Two billiard balls of same size and mass are in contact on a billiard table. A third ball of same mass and size strikes them symmetrically and remains at rest after the impact. Find the coefficient of restitution between the balls?

To solve the problem, we will follow these steps: ### Step 1: Understand the scenario We have two billiard balls of the same mass \( m \) in contact on a table, and a third ball of the same mass \( m \) strikes them symmetrically. After the impact, the third ball remains at rest. We need to find the coefficient of restitution \( e \) between the balls. ### Step 2: Define the initial conditions Let: - The initial velocity of the third ball (the one that strikes) be \( u \). - The two balls in contact are initially at rest. ### Step 3: Analyze the collision Since the third ball strikes the two balls symmetrically, we can conclude that the angle between the lines connecting the centers of the two balls is \( 60^\circ \) (as they form an equilateral triangle). ### Step 4: Apply conservation of momentum Before the collision, the total momentum in the horizontal direction is: \[ p_{\text{initial}} = mu \] After the collision, let \( V \) be the velocity of each of the two balls after the collision.
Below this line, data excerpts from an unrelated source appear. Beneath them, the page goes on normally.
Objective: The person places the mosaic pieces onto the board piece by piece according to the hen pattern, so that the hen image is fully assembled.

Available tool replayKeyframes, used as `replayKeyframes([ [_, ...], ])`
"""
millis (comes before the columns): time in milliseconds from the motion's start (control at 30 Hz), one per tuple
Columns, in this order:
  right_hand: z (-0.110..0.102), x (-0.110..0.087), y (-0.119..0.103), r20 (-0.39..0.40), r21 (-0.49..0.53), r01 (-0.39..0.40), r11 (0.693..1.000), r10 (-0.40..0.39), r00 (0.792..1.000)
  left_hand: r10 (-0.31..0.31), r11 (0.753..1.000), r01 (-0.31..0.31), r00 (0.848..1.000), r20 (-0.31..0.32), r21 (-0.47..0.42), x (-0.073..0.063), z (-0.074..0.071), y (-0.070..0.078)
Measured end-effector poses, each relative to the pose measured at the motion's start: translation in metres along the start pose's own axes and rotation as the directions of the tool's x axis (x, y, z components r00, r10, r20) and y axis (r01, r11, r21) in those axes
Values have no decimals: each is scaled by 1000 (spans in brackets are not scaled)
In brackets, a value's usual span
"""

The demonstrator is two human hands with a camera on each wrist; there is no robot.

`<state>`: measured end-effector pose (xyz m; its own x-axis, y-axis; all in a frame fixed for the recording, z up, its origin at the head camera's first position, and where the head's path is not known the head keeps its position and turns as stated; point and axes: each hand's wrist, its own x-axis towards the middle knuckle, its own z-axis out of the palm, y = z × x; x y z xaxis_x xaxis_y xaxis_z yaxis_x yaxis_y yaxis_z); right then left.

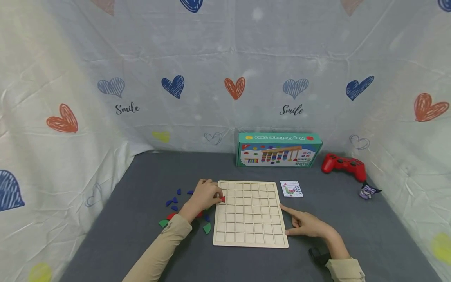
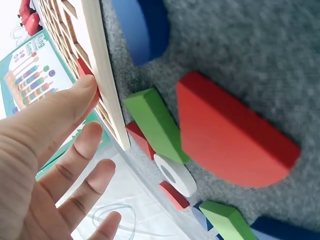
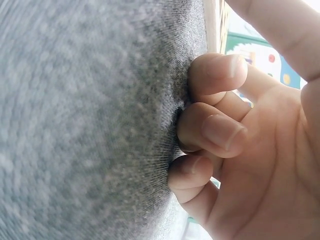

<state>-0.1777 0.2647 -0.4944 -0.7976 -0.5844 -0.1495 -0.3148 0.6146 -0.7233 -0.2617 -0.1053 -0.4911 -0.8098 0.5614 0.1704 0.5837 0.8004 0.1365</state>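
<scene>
Our left hand [image 1: 203, 197] pinches a small pointed red piece [image 1: 223, 199] over the pale wooden grid board [image 1: 248, 217] just to its right. Our right hand [image 1: 305, 224], thumb and forefinger spread, touches the board's edge; slackening there could let our pressing skid it.

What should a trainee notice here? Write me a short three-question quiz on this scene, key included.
1. True or false: the box stands beyond the board, as the person sees it.

2. Which hand holds a red piece?

3. Pick one. The right hand touches:
A) the card
B) the board
C) the controller

Key: 1. True. 2. The left hand. 3. B.
</scene>
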Motion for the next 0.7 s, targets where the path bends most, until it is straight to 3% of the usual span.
replayKeyframes([
  [367,2,1,4,3,-20,-18,1000,18,1000,0,1000,0,1000,0,-21,1,2,5],
  [700,1,1,3,-7,-4,-1,1000,1,1000,-26,996,25,1000,-16,-90,-5,0,1],
])
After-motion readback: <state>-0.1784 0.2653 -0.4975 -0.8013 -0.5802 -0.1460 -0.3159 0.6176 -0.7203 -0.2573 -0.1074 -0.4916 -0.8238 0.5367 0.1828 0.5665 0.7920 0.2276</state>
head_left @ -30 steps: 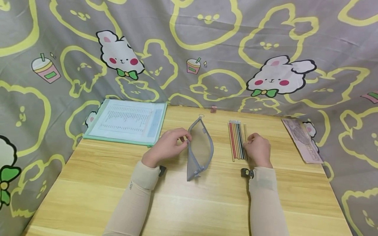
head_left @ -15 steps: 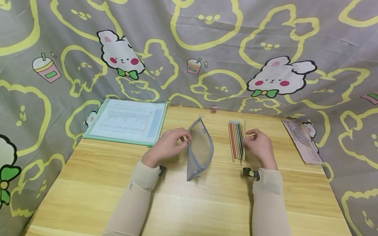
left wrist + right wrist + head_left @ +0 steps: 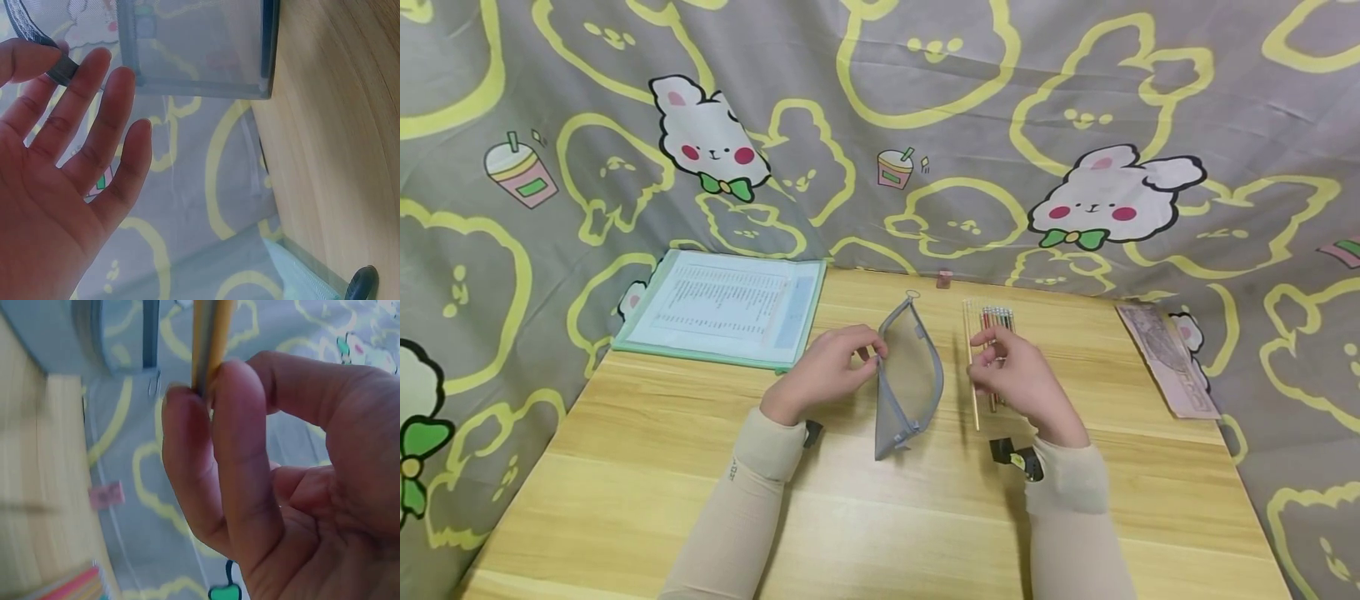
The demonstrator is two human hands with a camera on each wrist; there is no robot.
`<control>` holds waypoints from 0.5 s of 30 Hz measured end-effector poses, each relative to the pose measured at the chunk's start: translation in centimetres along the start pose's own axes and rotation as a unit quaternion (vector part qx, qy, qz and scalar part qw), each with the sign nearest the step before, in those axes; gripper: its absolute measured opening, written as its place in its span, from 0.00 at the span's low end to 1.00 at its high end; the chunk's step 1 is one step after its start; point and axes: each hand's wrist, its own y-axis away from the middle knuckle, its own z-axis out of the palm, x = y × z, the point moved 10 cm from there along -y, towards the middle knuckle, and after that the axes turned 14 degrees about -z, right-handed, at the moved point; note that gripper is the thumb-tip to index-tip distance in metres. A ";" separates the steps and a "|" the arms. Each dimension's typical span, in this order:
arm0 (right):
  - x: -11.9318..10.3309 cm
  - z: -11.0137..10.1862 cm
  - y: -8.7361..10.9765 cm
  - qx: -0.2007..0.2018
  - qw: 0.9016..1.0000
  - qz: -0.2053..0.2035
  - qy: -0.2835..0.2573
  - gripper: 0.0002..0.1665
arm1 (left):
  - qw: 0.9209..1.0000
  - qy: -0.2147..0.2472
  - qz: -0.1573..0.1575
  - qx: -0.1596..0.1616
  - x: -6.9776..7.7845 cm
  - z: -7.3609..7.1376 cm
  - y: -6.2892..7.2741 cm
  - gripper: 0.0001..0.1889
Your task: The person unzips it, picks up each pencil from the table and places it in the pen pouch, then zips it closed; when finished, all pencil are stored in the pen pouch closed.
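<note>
A grey zip pouch [image 3: 891, 417] of see-through mesh stands in the middle of the table, its mouth spread wide. My left hand [image 3: 823, 367] pinches the pouch's left rim between thumb and index finger; in the left wrist view the other fingers extend loosely. My right hand [image 3: 1026, 379] pinches a yellowish pencil [image 3: 976, 410] just to the right of the pouch. The right wrist view shows this pencil [image 3: 214, 331] between thumb and fingertips. Under the right hand lies a row of several coloured pencils [image 3: 997, 317], partly hidden by it.
A green-edged folder [image 3: 722, 308] with a printed sheet lies at the back left. A pinkish banknote [image 3: 1168, 358] is at the right edge. A small pink piece [image 3: 943, 279] sits by the patterned curtain [image 3: 955, 125] enclosing the table [image 3: 887, 533].
My right hand lifted the pencil from the right side of the row and carried it left over the others toward the pouch. My left hand kept its hold on the pouch rim.
</note>
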 end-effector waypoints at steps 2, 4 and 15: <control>-0.6 0.8 0.1 -0.014 1.000 -0.006 -0.003 0.26 | 1.000 0.001 0.000 -0.002 0.0 0.0 0.0 0.08; -1.2 1.7 0.1 -0.028 0.999 -0.015 -0.013 0.26 | 1.000 0.002 0.000 -0.004 0.0 0.0 0.0 0.08; -3.1 6.1 -0.2 -0.082 0.993 -0.052 -0.062 0.23 | 1.000 0.009 0.001 -0.003 0.0 0.1 -0.1 0.08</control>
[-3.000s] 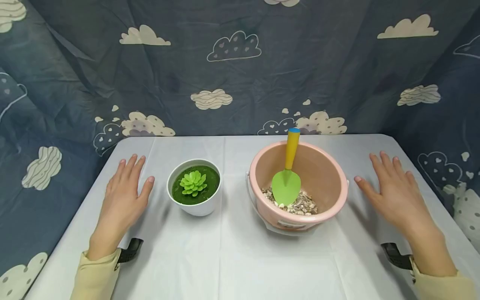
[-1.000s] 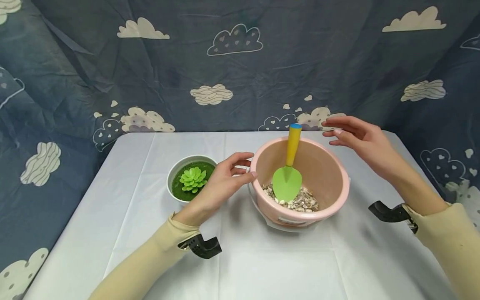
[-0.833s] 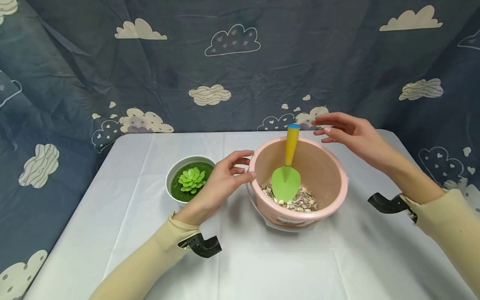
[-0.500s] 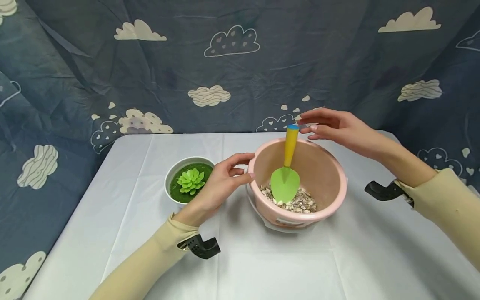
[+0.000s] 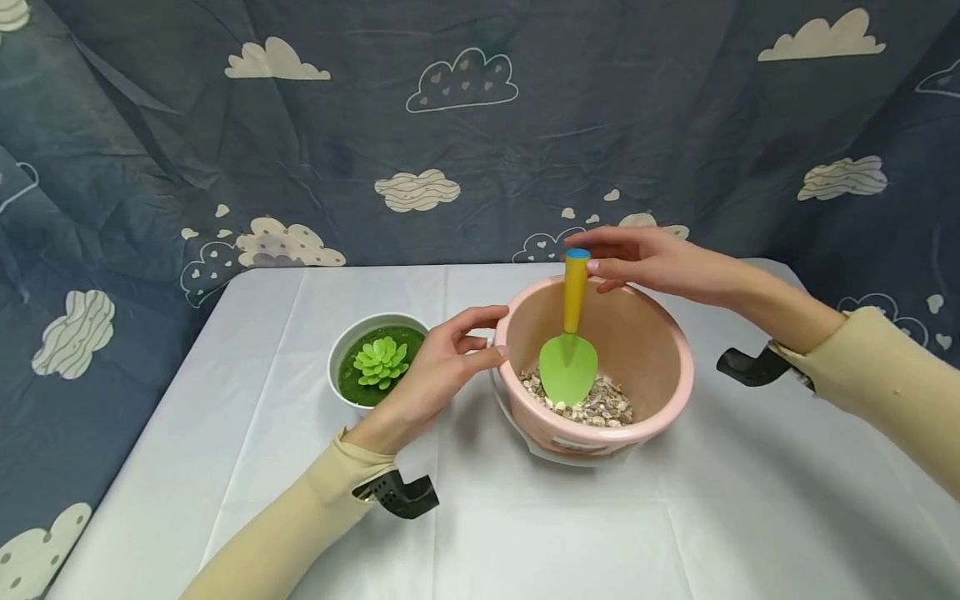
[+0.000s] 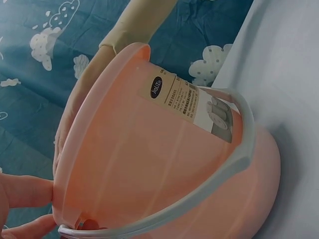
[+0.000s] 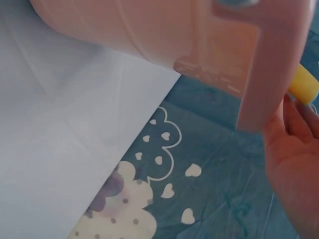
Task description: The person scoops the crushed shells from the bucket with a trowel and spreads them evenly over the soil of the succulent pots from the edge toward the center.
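Observation:
A pink bucket (image 5: 652,358) stands on the table with small pebbles (image 5: 607,406) in its bottom. A toy trowel (image 5: 568,367) with a green blade and a blue-tipped yellow handle leans upright in it, blade on the pebbles. My left hand (image 5: 438,367) holds the bucket's left rim, with thumb and fingers about the edge; the left wrist view shows the thumb (image 6: 27,190) against the rim. Over the far rim, my right hand (image 5: 652,258) has its thumb and fingers around the top of the trowel's handle. Part of that grip is hidden behind the handle.
Left of the bucket, partly behind my left hand, stands a white pot (image 5: 341,375) with a green succulent (image 5: 381,362). The bucket's pale bail handle (image 6: 199,191) hangs down its side. A cloud-patterned dark cloth (image 5: 315,167) hangs behind the white-covered table (image 5: 525,542).
Both hands have come up from the table to the bucket. My left hand has stayed at its rim lately. The right hand moved left onto the trowel's handle, which has tilted slightly left.

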`<state>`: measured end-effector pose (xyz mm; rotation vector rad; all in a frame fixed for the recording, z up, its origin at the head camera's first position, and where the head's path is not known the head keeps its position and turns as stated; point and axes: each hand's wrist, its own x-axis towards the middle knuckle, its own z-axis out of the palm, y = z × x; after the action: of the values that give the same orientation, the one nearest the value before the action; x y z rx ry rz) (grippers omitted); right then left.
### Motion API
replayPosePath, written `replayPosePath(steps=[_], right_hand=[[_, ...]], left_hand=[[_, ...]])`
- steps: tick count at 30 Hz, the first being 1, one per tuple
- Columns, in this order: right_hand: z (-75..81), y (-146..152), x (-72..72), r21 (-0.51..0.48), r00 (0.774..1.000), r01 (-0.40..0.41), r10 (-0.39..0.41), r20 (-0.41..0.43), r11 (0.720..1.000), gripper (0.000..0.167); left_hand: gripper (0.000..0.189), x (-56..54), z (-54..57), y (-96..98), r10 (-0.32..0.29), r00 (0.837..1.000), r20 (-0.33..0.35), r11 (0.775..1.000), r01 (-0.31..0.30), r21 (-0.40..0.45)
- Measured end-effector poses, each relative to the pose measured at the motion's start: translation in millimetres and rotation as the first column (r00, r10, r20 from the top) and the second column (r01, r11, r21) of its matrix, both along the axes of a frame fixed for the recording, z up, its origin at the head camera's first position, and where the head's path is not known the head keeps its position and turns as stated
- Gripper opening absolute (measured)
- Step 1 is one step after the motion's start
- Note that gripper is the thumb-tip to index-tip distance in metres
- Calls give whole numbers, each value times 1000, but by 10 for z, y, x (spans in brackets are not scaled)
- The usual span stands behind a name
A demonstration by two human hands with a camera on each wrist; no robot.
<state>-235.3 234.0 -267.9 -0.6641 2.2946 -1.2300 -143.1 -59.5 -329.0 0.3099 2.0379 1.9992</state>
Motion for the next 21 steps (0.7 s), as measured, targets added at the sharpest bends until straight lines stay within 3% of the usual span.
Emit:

The momentum of the two balls after the collision is: \[ p_{\text{final}} = 2mV \cos(30^\circ) \] Using the conservation of momentum: \[ mu = 2mV \cos(30^\circ) \] Dividing through by \( m \): \[ u = 2V \cdot \frac{\sqrt{3}}{2} \] This simplifies to: \[ u = V\sqrt{3} \] Thus, we find: \[ V = \frac{u}{\sqrt{3}} \] ### Step 5: Use the definition of the coefficient of restitution The coefficient of restitution \( e \) is defined as: \[ e = \frac{\text{Relative velocity after collision}}{\text{Relative velocity before collision}} \] The relative velocity before the collision (in the direction of the line of impact) is: \[ u_{\text{before}} = u - 0 = u \] The relative velocity after the collision for the two balls is: \[ u_{\text{after}} = V - 0 = V \] Thus, we can write: \[ e = \frac{V}{u} \] ### Step 6: Substitute the value of \( V \) Substituting \( V = \frac{u}{\sqrt{3}} \) into the equation for \( e \): \[ e = \frac{\frac{u}{\sqrt{3}}}{u} = \frac{1}{\sqrt{3}} \] ### Step 7: Final answer The coefficient of restitution between the balls is: \[ e = \frac{1}{\sqrt{3}} \approx 0.577 \]